Clowns Bring Smile to Faces of Wives, Mothers of Wounded Soldiers
By Rudi Williams
American Forces Press Service
WASHINGTON, April 14, 2003 Arianna Peel, 23, is grieving over the dire prognosis for her husband's full recovery from severe injuries suffered in a tragic vehicle accident in Saudi Arabia.
Merle A. Quinsaat, 45, is tormented about the severe injuries her son suffered when an accused soldier tossed a hand grenade into the tent where he was sleeping, then shot him, in Iraq.
But the two women set their grief aside for a while and smile, even laugh, when five clowns from the Ringling Bros. and Barnum & Bailey Circus visited them at the Fisher House on the hospital grounds.
The clowns had visited wounded patients from Iraq and the pediatrics department before coming to the Fisher House.
Quinsaat said her son, Army 1st Lt. Gian Amorsolo, 27, thought he was too old for a clown visit. "But I'm delighted to see some people other than people here at the Fisher House, where you talk about grievances and heartbreaking news every day," said Quinsaat, a real estate sales associate in San Diego.
"At least for a change we have some other group that comes in and makes us smile. It's like getting away from it for a while."
Quinsaat said her son left for the desert on March 9 with the 1st Brigade, 101st Airborne Division, from Fort Campbell, Ky. He was wounded in the March 21 incident.
"It's a miracle he's alive," said the distressed mother, who has been living at the Fisher House for two weeks.
Quinsaat's mental pain was soothed a bit when her son was released from Walter Reed on April 11. He's being transferred to the Naval Medical Center in San Diego.
Twenty-three-year-old Arianna Peel isn't so lucky, but she, too is praying for a miracle. Her husband, Army Spc. Dennis R. Peel, 30, suffered brain injuries, broken vertebrae, broken wrist and other serious injuries in the vehicle accident. He left Fort Bliss, Texas, for Saudi Arabia on Sept. 7, 2002. His wife moved to Phoenix, Ariz., to live with a friend while he was in Operation Iraqi Freedom.
"He's going to be hospitalized a long time," said Peel, who arrived at the Fisher House on March 23, two days after her husband arrived at Walter Reed.
Calling the Fisher House and its staff, "awesome," Peel said, "They've done nothing but help me. They've provided me all the things that I had no idea they could. They've been very supportive, kind and warm people.
"I'm very thankful that Fisher House is here because I'm broke, and I could barely afford to come here," she said. "But I wanted to be with my husband."
Fisher Houses allows families of patients receiving medical care at major military and Veterans Affairs medical centers to stay in a family environment close to the patient. There are 31 Fisher Houses in the United States and Germany.
Fisher House manager, Vivian L. Wilson, pointed out that guests are charged only $10 per day for accommodations and they're provided "everything they would have at home." Wilson managers the Fisher House on the hospital grounds and the one at the Forest Glen section in nearby Silver Spring, Md.
"We provide them with staple items to get them through the evening or through the week until they get a chance to go to the commissary and procure real food dinner-type food," Wilson noted. "We provide them with laundry detergent, washing machine and dryer anything you'd have in a regular household.

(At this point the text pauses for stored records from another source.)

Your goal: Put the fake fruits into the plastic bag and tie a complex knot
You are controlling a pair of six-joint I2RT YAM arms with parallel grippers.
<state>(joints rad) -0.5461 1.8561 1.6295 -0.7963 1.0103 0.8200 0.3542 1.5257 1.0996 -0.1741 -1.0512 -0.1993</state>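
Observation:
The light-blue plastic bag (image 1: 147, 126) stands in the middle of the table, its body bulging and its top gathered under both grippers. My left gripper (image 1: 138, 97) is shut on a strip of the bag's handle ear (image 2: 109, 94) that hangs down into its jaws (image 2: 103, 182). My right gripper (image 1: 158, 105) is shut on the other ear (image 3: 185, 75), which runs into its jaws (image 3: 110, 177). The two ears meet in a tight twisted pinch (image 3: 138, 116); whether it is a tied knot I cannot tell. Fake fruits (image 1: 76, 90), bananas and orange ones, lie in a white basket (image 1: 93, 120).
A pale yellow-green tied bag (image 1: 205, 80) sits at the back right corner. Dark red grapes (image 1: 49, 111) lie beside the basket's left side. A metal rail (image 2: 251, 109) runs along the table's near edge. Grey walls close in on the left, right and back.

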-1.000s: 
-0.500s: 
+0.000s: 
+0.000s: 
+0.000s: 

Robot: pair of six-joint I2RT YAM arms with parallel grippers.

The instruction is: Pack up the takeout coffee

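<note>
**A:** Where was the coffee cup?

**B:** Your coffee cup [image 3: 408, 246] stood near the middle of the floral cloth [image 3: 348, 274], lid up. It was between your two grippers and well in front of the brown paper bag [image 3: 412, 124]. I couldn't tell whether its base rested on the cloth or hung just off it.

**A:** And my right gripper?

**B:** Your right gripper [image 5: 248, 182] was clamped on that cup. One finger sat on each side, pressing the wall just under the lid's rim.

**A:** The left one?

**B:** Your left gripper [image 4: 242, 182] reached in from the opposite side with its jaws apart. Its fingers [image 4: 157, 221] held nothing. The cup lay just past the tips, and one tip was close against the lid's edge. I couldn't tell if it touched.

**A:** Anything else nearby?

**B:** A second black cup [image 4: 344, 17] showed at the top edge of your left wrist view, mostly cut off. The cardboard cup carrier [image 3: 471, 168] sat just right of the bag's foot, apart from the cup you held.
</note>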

"It allows them to have normalcy in an otherwise very tumultuous time of their lives," she said.
When guests arrive at a Fisher House, all they have to do is go to bed in a room outfitted with a private bath, cable TV and a telephone with voice mail. They can stop in the kitchen in the morning and have a bowl of cereal, toast and other breakfast items free of charge.
"We even have fresh fruit for them so they can just grab something and head out the door for the hospital," Wilson said. "We also provide them with phone cards so they can call their loved ones, and stationery so they can write their loved ones and thank-you notes. If they need financial assistance, we refer them to the Army Emergency Relief."

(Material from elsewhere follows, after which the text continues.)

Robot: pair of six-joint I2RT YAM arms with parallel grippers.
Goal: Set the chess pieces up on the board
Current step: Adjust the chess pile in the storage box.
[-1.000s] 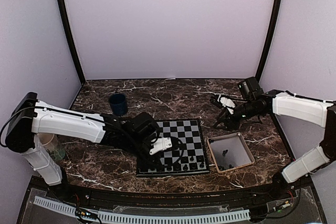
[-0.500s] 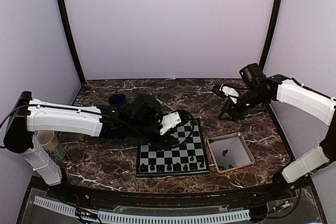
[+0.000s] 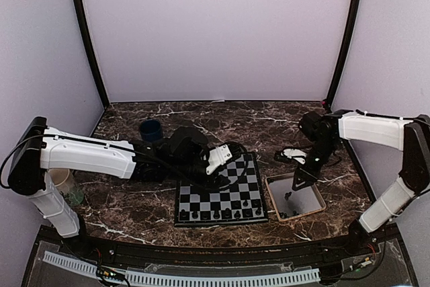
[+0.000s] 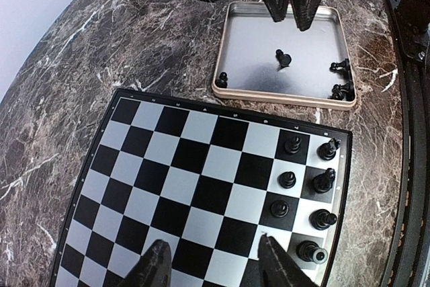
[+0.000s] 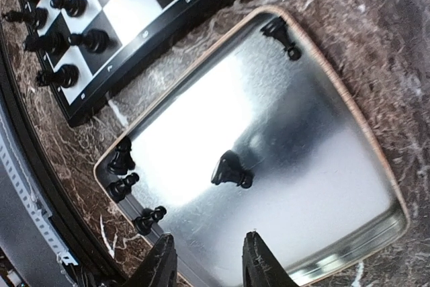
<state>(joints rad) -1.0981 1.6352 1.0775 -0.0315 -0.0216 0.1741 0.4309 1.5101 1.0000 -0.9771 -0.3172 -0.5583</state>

Guests with children are provided toys, and the staff will set up childcare for them. "And we have volunteers who can take them shopping or will baby sit for them," Wilson noted. "We also provide them with certified checks for the commissary where they can get food at no cost to them. We provide for all the needs they have while they're here."
She said the average length of stay for guest is six to eight weeks. "We cater to all the ICUs (intensive care units), but our populace is predominantly cancer patients," Wilson noted. "Of course, right now, there're mainly family members of soldiers wounded during Operation Iraq Freedom."
Fisher House arranged the clown's visit to Walter Reed. "By bringing in the clowns, I'd like to think we lifted their spirits for the day," Wilson said. "I know it's very difficult for them on a day-to-day basis to go in and out of that hospital to visit their loved ones. I know it's difficult for them to keep that smile going every day.
"Having the clowns here allows them to have a little happiness during a very tragic time," Wilson said. "Hopefully, we're lifting their spirits."